» **The problem**: Of the lines below, write out exactly those from the line with "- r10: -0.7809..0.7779" through the line with "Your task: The", both included, and skip the rest.

» **Supplied information**:

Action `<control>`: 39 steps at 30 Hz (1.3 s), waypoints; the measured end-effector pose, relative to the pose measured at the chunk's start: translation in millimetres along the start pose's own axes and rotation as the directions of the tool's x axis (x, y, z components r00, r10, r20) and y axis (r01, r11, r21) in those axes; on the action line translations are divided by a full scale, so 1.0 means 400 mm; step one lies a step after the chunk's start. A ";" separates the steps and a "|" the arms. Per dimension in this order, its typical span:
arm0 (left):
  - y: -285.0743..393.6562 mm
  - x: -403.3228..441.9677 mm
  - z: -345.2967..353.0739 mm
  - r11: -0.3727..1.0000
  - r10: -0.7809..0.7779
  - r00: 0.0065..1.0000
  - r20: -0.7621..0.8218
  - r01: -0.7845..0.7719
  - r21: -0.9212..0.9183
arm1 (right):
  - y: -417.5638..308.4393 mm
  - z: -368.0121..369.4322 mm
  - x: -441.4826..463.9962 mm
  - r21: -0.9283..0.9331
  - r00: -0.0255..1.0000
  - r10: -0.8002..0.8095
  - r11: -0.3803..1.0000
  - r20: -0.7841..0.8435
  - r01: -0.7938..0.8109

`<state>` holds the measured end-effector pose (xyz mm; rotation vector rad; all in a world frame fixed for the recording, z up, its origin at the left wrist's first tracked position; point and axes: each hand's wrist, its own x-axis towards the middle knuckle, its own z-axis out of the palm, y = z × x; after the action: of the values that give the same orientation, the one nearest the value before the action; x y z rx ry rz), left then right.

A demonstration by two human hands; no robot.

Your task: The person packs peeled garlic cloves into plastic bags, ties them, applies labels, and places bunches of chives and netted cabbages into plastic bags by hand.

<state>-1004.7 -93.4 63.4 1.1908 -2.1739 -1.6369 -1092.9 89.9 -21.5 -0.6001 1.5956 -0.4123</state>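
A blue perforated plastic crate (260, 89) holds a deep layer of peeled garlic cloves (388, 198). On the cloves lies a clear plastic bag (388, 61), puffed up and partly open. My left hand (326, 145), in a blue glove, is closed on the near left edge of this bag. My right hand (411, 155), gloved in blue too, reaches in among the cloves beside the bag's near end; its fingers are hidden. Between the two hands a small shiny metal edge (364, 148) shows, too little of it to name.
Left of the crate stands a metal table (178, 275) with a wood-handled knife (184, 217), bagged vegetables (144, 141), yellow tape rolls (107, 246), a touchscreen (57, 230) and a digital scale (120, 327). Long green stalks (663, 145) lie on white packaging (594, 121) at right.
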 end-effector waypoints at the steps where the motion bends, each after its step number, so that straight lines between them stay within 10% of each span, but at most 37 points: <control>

» **Written answer**:
  - r10: -0.7809..0.7779
  - r00: 0.0065..1.0000
  - r20: -0.7621..0.8218
  - r01: -0.7845..0.7719
  - r21: -0.9212..0.9183
arm1 (right):
  - y: -417.5638..308.4393 mm
  - z: -368.0121..369.4322 mm
  - x: -441.4826..463.9962 mm
  - r21: -0.9283..0.9331
  - r00: -0.0255..1.0000
  - r10: -0.8002..0.8095
  - r11: -0.3803..1.0000
  - r20: -0.7841..0.8435
  - r01: -0.7938..0.8109

`<state>` holds the measured end-effector pose (xyz mm; rotation vector rad; all in a world frame fixed for the recording, z up, its origin at the left wrist's first tracked position; point and axes: each hand's wrist, its own x-axis towards the middle knuckle, its own z-axis out of the palm, y = z × x; after the action: of the values that give the same orientation, the one nearest the value before the action; x y z rx ry rz), left then right.

A demonstration by two human hands; no robot.

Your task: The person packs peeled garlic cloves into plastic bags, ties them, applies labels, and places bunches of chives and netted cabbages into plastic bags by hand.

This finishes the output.